The toxicity symptoms of dexamethasone found in various animal species after oral administration are related to the adrenocorticos­teroid effects and include the alteration of the adreno-pituitary axis and slight anaemia.

Signs of toxicity were found in the stomach, liver, adrenal and pituitary glands, lungs and spleen of laboratory animals.

In the studies carried out following local administration, most of these conditions were absent or rare.

Mutagenic and tumorigenic potential

Present findings yield no indications of clinically relevant genotoxic properties of glucocorticoids.

Reproductive toxicity

In animal experiments, corticosteroids have been shown to produce foetal resorptions and cleft palate. In the rabbit corticosteroids have produced foetal resorptions and multiple abnormalities involving the head, ears, limbs and palate.

In addition, intrauterine growth inhibition and changes of functional development of the central nervous system have been reported.

6 PHARMACEUTICAL PARTICULARS

6.1 List of excipients

Sodium citrate

Sodium phosphate monobasic monohydrate

Disodium phosphate dodecahydrate

Purified water

6.2

Not applicable.

6.3

2 years

The single-dose containers must be used immediately after opening; any remaining contents must be discarded.

After aluminium sachet first opening, the single-dose containers remaining in the sachet have to be used within 28 days; after this period the unused single-dose containers must be discarded.

6.4 Special precautions for storage

This medicinal product does not require any special storage conditions

6.5 Nature and contents of container

Etacortilen 1.5 mg/ml eye drops, solution is contained in low density polyethylene (LDPE) single-dose containers with 0.3 ml of eye drops.

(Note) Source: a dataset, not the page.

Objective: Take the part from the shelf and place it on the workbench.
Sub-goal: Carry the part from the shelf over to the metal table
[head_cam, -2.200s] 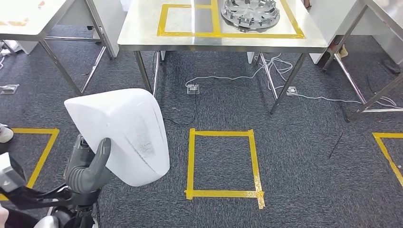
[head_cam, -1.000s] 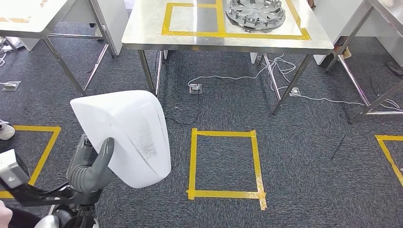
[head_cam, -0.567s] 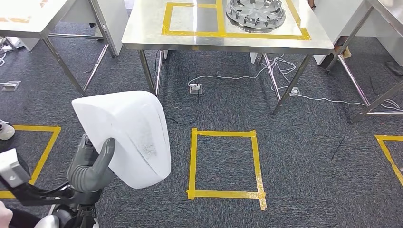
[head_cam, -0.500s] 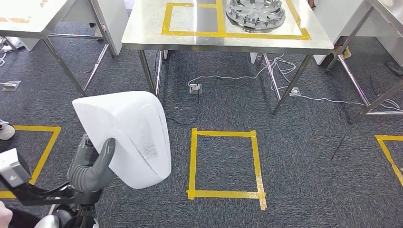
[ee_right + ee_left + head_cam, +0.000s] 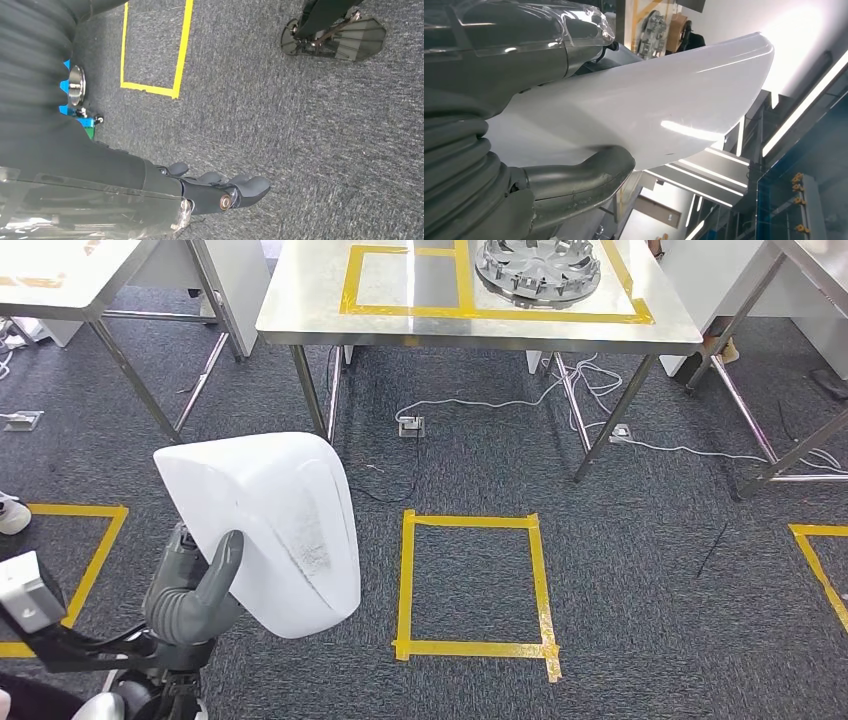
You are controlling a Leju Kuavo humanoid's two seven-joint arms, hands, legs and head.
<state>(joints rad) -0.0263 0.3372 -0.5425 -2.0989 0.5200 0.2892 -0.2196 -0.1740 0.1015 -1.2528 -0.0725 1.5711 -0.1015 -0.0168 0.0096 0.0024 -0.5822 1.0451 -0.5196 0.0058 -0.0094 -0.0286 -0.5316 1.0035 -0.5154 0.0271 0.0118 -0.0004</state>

The singledose containers are moulded in 5 sealed units strip, which in turn are wrapped in an aluminium sachet and packaged inside a carton box.

The carton box contains 2 or 4 aluminium sachets. Not all pack sizes may be marketed.

6.6 Special precautions for disposal

Any unused medicinal product or waste material should be disposed of in accordance with local requirements.